Substantial rainfall in parts of South Australia’s Mallee and Riverland regions is giving farmers renewed hope after several punishing drought years. ABC Rural reported that paddocks which were dry and patchy a year ago are now showing new growth, allowing some producers to approach the 2026 season with more confidence. Even so, growers stress that the recovery is still fragile and will depend on follow-up rainfall through the rest of the growing cycle.

Fifth-generation farmer Sam May, who grows wheat, barley and lentils at Pata in the Mallee, said his family pulled back operations and reduced fertiliser inputs last season after repeated dry years. Conditions have improved sharply this year. He has recorded 230 millimetres of rain since January, including 40 millimetres over one recent weekend, more than double the less than 100 millimetres his property received last year. But the season has also been volatile: in early March, 135 millimetres fell over two days, including 90 millimetres in just two hours, causing flash flooding that he said left paddocks chest deep in water.

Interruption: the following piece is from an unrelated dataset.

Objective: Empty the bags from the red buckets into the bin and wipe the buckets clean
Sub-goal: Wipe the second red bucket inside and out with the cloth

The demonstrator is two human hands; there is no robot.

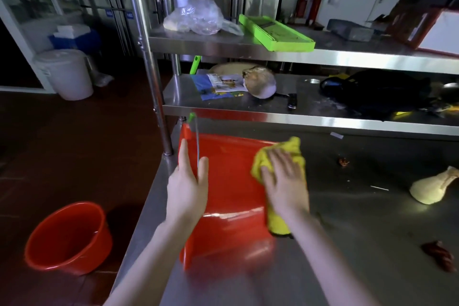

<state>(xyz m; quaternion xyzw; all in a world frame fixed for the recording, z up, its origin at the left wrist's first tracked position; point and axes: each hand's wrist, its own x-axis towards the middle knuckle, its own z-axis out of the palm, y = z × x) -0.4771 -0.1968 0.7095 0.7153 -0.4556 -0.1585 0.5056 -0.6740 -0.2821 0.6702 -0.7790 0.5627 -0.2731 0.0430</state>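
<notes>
At 8 o'clock in my view, the floor bucket [67, 236], red, stands upright on the dark floor with its mouth up. At 10 o'clock, well apart from it, stands a white lidded tub [67, 74]. Near centre, the table bucket [231, 189], also red, lies on its side on the steel table [360, 218], rim toward 9 o'clock. Its near end is blurred.

The left hand [188, 181] lies flat on the bucket wall at the 9 o'clock side, fingers straight and together, thumb held apart. The wire handle [197, 141] runs toward 12 o'clock between thumb and fingers.

The right hand [285, 181], fingers spread, presses a yellow cloth [293, 149] against the bucket's 3 o'clock side.

At 3 o'clock in my view, a pale tied bag [432, 189] lies on the table.
</notes>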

About 60 kilometres further north, near Paringa, Lia Rover and her family are growing vetch to feed cattle on their mixed farm at Wonuarra. Their property has received about 155 millimetres of rain so far this year, and greenery has returned, but she warned that very short shoots still do little for livestock nutrition. Rover said plants under 10 centimetres are mostly water and provide little protein value. The family has also had to spend time and money grading soil after years of drought-driven sand drift that worsens whenever strong winds hit the district.

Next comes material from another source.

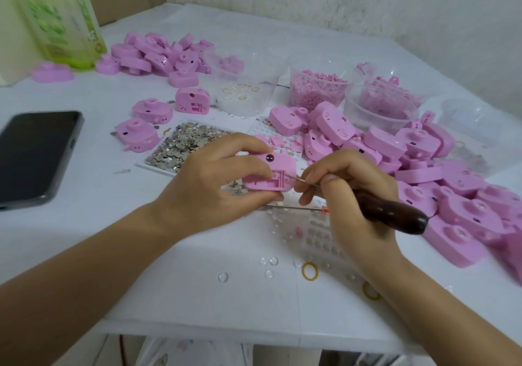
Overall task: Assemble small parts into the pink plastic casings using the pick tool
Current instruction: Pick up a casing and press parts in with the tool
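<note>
My left hand (214, 179) grips a pink plastic casing (272, 172) just above the white table (141, 266), thumb underneath and fingers over its top. My right hand (353, 193) holds the pick tool (392, 208) by its dark wooden handle. The thin metal needle of the tool points left into the open slot on the casing's side. Behind my left hand a flat tray (192, 142) carries a heap of small silver metal parts.
A big pile of pink casings (440, 173) fills the right side and another pile (158, 54) lies at the back left. Clear tubs (319, 88) of pink and clear bits stand behind. A black phone (34, 153) lies at left. Yellow rings (310, 271) and clear lenses dot the front.
</note>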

Pests are adding another layer of risk. Rover said locusts have been a serious problem in recent months and ate through more than 200 hectares of crops intended for feed within a single week. That means better moisture does not automatically translate into secure feed supply. Farmers still have to rebuild paddocks and keep livestock systems going while protecting emerging crops from biological damage that can quickly undo the benefit of rain.

Brian Lynch, senior agronomist at Elders Loxton, said more rain had fallen in his town between January and mid-May this year than during all of 2025. He said that has already been enough for many producers to commit again to crops such as lentils and chickpeas that were considered too risky last year. At the same time, he warned that farmers are watching low-level locust migration and egg laying that could become a spring problem. The result is a cautiously improved outlook: confidence is back, but only alongside continued monitoring of rainfall, feed development and pest pressure.